Mahkemece, tapu iptal ve tescil davasının açıldığı 08.05.2000 tarihi itibariyle taşınmazın bilirkişice belirlenen değerin 344.076.495.oo0.-TL olduğundan avukatlık ücreti sözleşmesi gereğince dava değerinin % 7'si olan 24.085.354.000.-TL'nın davalılardan tahsiline karar verilmiş; hüküm taraflarca temyiz edilmiştir.
1- Dosyadaki yazılara, kararın dayandığı delillerle yasaya uygun gerektirici nedenlere ve özellikle delillerin takdirinde bir isabetsizlik bulunmamasına göre davacının tüm davalıların sair temyiz itirazlarının reddi gerekir.
2- Taraflar arasındaki 17.05.2000 tarihli avukatlık ücreti sözleşmesi gereğince, Pendik 3. Asliye Hukuk Mahkemesi'nde davalılar aleyhine açılan davada, davanın bitiminde ve kazanılması halinde 500.000.000.-TL'sı peşin olmak üzere dava değerinin % 7 sinin davacıya vekalet ücreti olarak ödenmesi kararlaştırılmıştır.

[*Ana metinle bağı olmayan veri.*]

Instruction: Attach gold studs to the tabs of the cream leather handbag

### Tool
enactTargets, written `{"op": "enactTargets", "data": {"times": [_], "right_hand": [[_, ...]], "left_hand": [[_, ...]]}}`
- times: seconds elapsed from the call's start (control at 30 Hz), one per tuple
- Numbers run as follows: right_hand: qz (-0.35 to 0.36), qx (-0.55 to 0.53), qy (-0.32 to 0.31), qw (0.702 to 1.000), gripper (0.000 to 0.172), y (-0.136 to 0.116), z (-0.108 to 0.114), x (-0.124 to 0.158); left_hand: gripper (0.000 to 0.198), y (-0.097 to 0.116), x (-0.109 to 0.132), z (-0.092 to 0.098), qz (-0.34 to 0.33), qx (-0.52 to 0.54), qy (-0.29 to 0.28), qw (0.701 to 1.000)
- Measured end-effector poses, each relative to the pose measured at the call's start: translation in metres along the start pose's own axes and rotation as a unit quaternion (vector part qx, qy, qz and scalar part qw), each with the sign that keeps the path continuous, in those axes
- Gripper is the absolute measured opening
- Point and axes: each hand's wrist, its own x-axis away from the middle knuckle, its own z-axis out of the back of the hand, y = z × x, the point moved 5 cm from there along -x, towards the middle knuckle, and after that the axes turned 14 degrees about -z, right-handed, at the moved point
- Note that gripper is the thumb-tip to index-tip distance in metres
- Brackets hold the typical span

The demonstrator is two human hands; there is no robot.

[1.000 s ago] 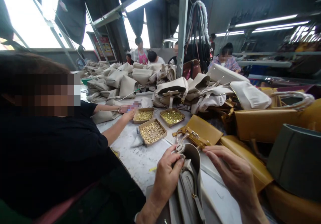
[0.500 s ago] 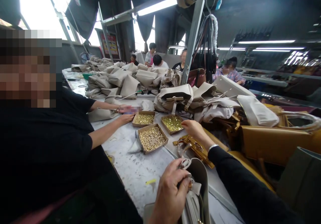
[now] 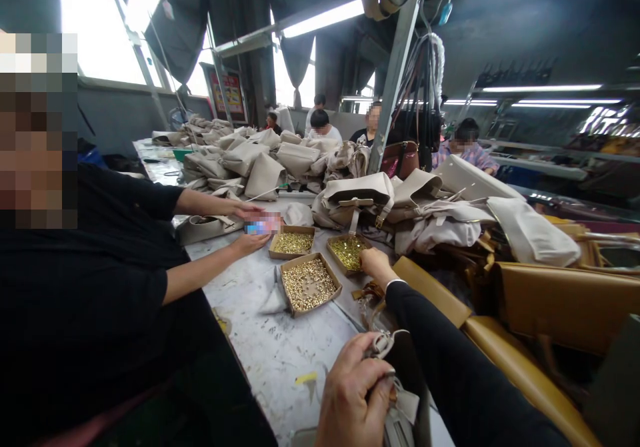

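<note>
Left hand grips the pale bag near its top; right hand, its hold unclear, is at the right edge of a box of gold pieces on the table. Light pinching should serve best, bag steady.

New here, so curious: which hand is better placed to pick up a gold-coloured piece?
Probably the right hand: it's at a box of gold-coloured pieces, while the left hand holds the beige bag.

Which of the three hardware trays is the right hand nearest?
The rightmost cardboard tray: the right hand is at its right edge. The rear-left tray and front tray sit farther from that hand.
</note>
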Motion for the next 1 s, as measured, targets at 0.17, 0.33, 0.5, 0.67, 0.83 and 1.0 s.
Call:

Uyuşmazlık, davacıya ödenecek vekalet ücretinin hesabında dava değerinin ne olduğu konusundadır. Davalılar aleyhine Pendik 3. Asliye Hukuk Mahkemesi'nde açılan tapu iptal ve tescil davasında harca esas değer 50.000.000.- TL gösterilmiş ve bu miktar üzerinden nispi harç yatırılmıştır. Davalılar vekili Avukat H.D.'nin cevap dilekçesinde müddeabihin değerinin düşük gösterildiğinden bahisle itirazda bulunması üzerine de davacı taraf müddeabihin değerinin 200.000.000.000.- TL olduğu belirtilerek bu miktar üzerinden eksik harcı yatırmıştır. Mahkemece de müddeabihin değeri 200.000.000.- TL kabul edilip yargılama yapılmış ve davanın reddine karar verilmiştir. Bu karar davacı tarafça temyiz edilmiş, ancak davalılar vekilince temyiz edilmemiştir. Karar Yargıtay I. Hukuk Dairesi'nce onanmış ve karar düzeltme talebi de reddedilerek kesinleşmiştir. Bu durumda müddeabihin değerinin 200.000.000.000.- TL olduğu kesinleşmiştir. Bu aşamadan sonra tarafların müddeabihin değerinin kesinleşen kararda belirlenen 200.oo0.000.000.-TL'den az veya çok olduğunu ileri sürmeleri mümkün değildir. Mahkemece kesinleşen 200.000.000.000.- TL üzerinden vekalet ücreti belirlenmesi gerekirken yazılı şekilde hüküm tesisi usul ve yasaya aykırı olup bozma nedenidir.
SONUÇ : ( 1 ) Nolu bentte gösterilen nedenlerle davacının temyiz, davalıların sair temyiz itirazlarının reddine, ( 2 ) nolu bentte açıklanan nedenle hükmün davalılar lehine BOZULMASINA, peşin harcın istek halinde iadesine, 400.- YTL duruşma avukatlık parasının davacıdan alınarak davalıya ödenmesine, 24.10.2005 gününde oybirliğiyle karar verildi.